Basal plasma FSH and LH levels were not significantly changed in PRLR KO vs. wild-type males (Table 1).

View larger version (12K): [in this window] [in a new window]   FIG. 3. Plasma testosterone concentrations 2 h after injection of saline (basal) or of hCG to the wild-type littermates (+/+) and PRLR KO mice. Asterisks denote statistical differences from the respective controls (P < 0.001). NS, No significant difference when control testosterone levels were compared between +/+ and -/- mice and when hCG-induced testosterone levels were compared accordingly. Values are expressed as the mean ± SEM for n = 10.

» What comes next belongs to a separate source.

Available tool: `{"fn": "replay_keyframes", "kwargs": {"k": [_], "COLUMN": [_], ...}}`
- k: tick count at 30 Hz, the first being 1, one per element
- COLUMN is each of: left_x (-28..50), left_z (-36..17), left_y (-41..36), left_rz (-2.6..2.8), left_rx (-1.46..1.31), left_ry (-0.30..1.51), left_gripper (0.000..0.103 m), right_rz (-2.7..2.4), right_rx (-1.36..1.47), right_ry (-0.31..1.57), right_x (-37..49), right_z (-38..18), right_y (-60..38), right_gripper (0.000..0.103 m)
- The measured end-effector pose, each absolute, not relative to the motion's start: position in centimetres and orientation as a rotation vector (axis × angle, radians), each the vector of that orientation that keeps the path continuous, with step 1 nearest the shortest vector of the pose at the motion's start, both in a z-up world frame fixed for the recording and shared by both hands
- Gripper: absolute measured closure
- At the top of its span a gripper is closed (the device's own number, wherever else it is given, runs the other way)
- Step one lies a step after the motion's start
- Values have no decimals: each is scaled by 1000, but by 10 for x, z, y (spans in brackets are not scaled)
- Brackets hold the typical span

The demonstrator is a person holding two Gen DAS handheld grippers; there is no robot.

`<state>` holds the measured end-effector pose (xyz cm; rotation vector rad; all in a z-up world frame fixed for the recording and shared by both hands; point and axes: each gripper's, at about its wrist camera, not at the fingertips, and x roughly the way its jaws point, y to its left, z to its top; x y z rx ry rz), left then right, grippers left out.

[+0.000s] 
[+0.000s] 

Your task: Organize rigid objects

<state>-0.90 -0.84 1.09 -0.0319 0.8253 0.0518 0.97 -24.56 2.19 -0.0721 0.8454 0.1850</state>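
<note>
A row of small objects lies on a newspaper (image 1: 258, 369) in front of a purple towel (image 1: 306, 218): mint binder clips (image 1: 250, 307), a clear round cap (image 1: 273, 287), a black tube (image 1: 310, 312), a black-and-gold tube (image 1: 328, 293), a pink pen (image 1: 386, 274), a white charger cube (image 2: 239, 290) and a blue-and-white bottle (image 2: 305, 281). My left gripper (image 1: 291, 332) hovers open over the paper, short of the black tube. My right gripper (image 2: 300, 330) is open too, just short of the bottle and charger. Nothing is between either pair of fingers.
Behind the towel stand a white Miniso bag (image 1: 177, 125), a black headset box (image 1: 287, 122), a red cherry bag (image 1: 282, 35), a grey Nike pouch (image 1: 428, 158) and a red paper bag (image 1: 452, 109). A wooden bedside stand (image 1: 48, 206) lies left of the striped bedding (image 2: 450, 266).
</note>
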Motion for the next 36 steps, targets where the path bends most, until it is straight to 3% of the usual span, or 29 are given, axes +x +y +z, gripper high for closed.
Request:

In the past, a number of studies have pointed out the possible influence of PRL in the control of various aspects of male reproductive function. However, until recently, direct effects of PRL, such as the increase in Leydig cell LH receptor number (4), the enhanced sensitivity of Leydig cells to LH stimulation (5), or the stimulation of Sertoli FSH receptor number (9), could only be ascertained in vitro. Alternatively, a few studies were undertaken in vivo, but under conditions that did not permit to discrimination between the possible direct effects of PRL and the effects that could have been mediated through alterations in the hormones affected by PRL. In fact, it is well established that PRL can alter secretion of gonadotropins by the pituitary gland with subsequent changes occurring in spermatogenesis (27). A classical example of this is that, in hyperprolactinemic men, the abnormalities of spermatogenesis observed are currently thought to be a consequence of impaired testosterone levels due to LH release defects (28). The same applies to the phenotype observed in mice affected by a congenital PRL deficiency caused by recessive mutations at the pit-1 locus (22). The recent analysis of the phenotype of genetically engineered mice null for PRL gene has represented a notable breakthrough. Thus, Steger et al. (23) have recently shown that in the absence of PRL, fertility and testosterone levels are normal. The present study using PRLR KO mice totally confirms this finding. In contrast to our previous observation suggesting a delay of male fertility (24), no change of this parameter was seen in close studies. This discrepancy is explained by the use of a larger number of animals in the present mating trials and by the fact that the present study was undertaken on pure 129/Sv genetic background, instead of the mixed genetic background used previously. Furthermore, we demonstrate that the total ablation of PRLR expression has no significant consequence on spermatogenesis as assessed by testicular histology and measurement of testicular sperm reserves, fertility in term of sexual behavior and mating outcome, and androgen status, as shown by unchanged secondary accessory organ weights and basal and hCG-induced circulating testosterone. Therefore, we conclude that PRL is not a essential player in the control of male reproductive function in the mouse.

Footnotes

This work was supported in part by grants from Institut National de la Santé et de la Recherche Médicale and the Ministère de l’Education Nationale de la Recherche et de la Technologie (No. 1A010G).

Abbreviations: hCG, Human chorionic gonadotropin; KO, knockout; PRL, prolactin; PRLR, PRL receptor.

Received April 1, 2003.

Accepted for publication June 30, 2003.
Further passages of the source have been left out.